Records to process Start Marker

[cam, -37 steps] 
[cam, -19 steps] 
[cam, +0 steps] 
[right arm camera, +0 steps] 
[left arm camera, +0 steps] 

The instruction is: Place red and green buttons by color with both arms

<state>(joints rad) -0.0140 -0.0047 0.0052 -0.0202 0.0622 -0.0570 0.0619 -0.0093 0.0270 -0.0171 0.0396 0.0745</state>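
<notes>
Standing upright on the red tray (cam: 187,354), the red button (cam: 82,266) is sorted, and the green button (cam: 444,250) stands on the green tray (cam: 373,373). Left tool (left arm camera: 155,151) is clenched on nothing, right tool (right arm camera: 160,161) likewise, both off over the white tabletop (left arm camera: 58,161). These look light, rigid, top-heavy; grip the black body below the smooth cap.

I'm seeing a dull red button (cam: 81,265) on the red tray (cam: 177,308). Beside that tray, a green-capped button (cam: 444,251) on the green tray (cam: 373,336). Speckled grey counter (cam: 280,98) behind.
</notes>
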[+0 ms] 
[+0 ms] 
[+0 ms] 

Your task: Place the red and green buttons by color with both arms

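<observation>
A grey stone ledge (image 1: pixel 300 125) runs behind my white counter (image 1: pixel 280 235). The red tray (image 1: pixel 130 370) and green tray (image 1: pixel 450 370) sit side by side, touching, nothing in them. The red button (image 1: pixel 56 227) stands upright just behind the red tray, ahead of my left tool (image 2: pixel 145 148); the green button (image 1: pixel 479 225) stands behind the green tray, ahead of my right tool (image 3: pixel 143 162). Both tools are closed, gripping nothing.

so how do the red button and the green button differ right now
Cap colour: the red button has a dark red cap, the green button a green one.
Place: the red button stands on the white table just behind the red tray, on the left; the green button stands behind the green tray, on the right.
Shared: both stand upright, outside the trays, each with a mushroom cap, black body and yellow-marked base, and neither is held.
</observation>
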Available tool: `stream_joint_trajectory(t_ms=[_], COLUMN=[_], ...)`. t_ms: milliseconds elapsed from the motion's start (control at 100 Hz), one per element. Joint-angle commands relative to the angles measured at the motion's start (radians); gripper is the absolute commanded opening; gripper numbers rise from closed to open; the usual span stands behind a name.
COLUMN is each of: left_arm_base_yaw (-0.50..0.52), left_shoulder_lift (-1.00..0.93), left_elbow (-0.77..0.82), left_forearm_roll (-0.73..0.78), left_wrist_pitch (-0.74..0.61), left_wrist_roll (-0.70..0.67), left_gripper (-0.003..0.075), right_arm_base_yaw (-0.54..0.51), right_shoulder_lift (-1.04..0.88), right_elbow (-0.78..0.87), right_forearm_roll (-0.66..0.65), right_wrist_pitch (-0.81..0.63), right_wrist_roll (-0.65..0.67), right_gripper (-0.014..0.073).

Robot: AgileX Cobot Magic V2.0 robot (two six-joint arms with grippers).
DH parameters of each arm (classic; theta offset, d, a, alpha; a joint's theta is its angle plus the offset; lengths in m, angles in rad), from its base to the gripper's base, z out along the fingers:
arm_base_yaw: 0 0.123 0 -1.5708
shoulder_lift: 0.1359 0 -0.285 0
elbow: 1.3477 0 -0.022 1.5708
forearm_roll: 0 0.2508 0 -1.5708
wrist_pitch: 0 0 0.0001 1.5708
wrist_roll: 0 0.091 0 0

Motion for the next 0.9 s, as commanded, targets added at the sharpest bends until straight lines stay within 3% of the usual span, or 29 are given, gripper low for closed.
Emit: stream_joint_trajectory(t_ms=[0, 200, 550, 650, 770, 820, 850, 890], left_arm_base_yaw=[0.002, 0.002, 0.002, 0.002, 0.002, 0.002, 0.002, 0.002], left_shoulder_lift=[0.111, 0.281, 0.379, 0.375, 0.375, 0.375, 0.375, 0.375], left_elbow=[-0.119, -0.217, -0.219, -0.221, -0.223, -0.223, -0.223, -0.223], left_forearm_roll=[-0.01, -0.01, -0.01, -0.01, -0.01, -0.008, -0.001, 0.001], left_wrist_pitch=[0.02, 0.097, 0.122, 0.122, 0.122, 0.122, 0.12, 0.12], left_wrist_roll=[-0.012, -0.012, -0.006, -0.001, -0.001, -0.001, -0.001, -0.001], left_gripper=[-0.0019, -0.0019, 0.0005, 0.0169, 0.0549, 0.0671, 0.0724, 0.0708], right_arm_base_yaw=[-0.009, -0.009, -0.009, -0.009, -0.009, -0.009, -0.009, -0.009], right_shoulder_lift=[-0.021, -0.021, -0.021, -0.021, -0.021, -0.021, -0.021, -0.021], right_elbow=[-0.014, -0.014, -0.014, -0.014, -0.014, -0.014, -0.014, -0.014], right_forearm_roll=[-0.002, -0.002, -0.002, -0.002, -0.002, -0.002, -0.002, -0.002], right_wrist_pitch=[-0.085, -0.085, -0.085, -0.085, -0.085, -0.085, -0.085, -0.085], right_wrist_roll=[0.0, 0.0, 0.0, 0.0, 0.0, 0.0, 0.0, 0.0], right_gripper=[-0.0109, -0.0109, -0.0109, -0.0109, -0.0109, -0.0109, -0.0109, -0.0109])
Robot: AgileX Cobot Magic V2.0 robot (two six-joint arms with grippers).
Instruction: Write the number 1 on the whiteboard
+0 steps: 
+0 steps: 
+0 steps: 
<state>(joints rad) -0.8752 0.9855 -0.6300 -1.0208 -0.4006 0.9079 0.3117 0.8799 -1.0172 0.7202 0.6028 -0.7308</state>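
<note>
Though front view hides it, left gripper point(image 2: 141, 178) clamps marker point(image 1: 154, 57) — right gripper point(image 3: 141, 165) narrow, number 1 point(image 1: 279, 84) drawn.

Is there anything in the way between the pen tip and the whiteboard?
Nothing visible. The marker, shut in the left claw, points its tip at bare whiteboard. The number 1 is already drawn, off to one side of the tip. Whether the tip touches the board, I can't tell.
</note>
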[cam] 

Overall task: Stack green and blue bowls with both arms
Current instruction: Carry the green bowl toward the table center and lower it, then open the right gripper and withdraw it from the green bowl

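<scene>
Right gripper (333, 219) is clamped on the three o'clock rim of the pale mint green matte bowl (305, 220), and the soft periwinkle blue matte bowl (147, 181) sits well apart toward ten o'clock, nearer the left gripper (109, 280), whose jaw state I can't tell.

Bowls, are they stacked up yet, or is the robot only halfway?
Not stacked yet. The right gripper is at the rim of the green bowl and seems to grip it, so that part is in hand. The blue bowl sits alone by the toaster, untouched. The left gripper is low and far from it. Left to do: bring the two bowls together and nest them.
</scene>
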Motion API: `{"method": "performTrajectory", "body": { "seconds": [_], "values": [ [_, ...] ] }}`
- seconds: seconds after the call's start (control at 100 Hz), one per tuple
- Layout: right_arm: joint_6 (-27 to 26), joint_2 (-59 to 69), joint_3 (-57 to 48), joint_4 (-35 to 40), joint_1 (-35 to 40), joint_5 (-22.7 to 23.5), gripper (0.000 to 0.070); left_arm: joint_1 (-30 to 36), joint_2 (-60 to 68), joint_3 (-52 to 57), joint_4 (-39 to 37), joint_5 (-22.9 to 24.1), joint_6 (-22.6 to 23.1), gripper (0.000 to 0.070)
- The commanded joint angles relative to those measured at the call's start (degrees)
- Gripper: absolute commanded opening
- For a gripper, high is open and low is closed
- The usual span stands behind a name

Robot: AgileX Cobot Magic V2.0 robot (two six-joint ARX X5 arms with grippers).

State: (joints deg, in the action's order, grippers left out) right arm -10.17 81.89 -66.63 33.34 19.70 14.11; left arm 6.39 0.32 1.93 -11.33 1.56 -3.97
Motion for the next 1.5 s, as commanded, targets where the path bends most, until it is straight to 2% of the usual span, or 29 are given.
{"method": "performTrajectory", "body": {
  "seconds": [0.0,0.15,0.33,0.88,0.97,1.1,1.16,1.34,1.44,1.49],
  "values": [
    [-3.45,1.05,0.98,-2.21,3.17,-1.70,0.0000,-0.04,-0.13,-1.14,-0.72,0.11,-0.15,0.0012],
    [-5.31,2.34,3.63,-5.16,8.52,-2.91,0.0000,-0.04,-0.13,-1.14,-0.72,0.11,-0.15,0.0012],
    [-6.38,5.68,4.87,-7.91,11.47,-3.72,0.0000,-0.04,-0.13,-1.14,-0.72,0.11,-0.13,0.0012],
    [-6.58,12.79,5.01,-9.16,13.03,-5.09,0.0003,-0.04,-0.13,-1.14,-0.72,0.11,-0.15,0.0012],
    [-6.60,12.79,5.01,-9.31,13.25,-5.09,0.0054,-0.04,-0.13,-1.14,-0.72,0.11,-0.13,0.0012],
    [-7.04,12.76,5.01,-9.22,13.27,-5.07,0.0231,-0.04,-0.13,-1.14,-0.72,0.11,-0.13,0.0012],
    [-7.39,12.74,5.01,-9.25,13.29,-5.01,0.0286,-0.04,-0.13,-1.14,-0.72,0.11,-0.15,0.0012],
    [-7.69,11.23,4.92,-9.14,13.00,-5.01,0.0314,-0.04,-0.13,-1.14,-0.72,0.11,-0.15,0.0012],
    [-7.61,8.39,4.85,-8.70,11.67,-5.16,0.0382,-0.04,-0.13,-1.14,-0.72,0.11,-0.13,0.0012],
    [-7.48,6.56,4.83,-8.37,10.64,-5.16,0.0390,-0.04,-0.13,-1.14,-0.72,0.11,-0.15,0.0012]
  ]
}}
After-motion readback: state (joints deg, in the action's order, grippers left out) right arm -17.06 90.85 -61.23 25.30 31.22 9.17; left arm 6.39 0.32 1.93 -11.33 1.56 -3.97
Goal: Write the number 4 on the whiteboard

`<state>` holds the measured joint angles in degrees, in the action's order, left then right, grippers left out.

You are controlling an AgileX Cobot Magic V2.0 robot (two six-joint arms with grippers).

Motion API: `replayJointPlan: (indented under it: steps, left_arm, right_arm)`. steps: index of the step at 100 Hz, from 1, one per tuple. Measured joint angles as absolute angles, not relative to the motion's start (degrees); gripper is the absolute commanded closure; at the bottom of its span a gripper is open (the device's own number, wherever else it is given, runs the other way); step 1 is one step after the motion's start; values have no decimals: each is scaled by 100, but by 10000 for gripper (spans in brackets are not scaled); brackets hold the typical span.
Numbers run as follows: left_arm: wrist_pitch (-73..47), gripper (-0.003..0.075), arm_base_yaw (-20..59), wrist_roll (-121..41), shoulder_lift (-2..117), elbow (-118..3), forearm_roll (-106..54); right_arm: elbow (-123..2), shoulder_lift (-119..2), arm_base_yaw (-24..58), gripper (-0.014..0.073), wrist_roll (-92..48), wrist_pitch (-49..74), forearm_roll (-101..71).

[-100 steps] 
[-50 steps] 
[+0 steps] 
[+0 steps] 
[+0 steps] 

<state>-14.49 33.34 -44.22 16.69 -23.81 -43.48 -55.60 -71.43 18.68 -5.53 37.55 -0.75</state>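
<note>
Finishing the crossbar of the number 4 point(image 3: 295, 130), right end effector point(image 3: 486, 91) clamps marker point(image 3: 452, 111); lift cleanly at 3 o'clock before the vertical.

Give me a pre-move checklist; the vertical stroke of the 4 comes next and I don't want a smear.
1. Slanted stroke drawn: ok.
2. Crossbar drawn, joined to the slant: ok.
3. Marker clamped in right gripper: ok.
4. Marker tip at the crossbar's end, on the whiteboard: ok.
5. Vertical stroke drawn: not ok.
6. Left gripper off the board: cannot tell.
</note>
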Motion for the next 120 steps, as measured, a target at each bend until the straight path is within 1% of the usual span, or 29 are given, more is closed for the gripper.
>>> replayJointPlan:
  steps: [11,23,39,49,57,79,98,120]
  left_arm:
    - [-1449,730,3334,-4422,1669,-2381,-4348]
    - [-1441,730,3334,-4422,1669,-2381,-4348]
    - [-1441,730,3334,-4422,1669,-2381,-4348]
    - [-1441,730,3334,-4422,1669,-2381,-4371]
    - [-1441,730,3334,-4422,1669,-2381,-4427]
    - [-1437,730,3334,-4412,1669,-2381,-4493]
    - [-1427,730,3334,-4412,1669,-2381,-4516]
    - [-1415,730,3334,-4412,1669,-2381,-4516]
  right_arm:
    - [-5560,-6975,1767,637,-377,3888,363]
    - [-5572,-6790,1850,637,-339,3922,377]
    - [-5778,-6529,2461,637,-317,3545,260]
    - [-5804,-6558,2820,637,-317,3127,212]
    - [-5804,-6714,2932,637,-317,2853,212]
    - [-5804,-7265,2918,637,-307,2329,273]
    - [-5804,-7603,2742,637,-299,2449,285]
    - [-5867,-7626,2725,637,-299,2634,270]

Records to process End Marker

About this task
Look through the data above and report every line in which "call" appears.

Solved problem
- seconds: seconds after the call's start (control at 100 Hz), one per tuple
- The commanded joint angles relative to those measured at the call's start (degrees)

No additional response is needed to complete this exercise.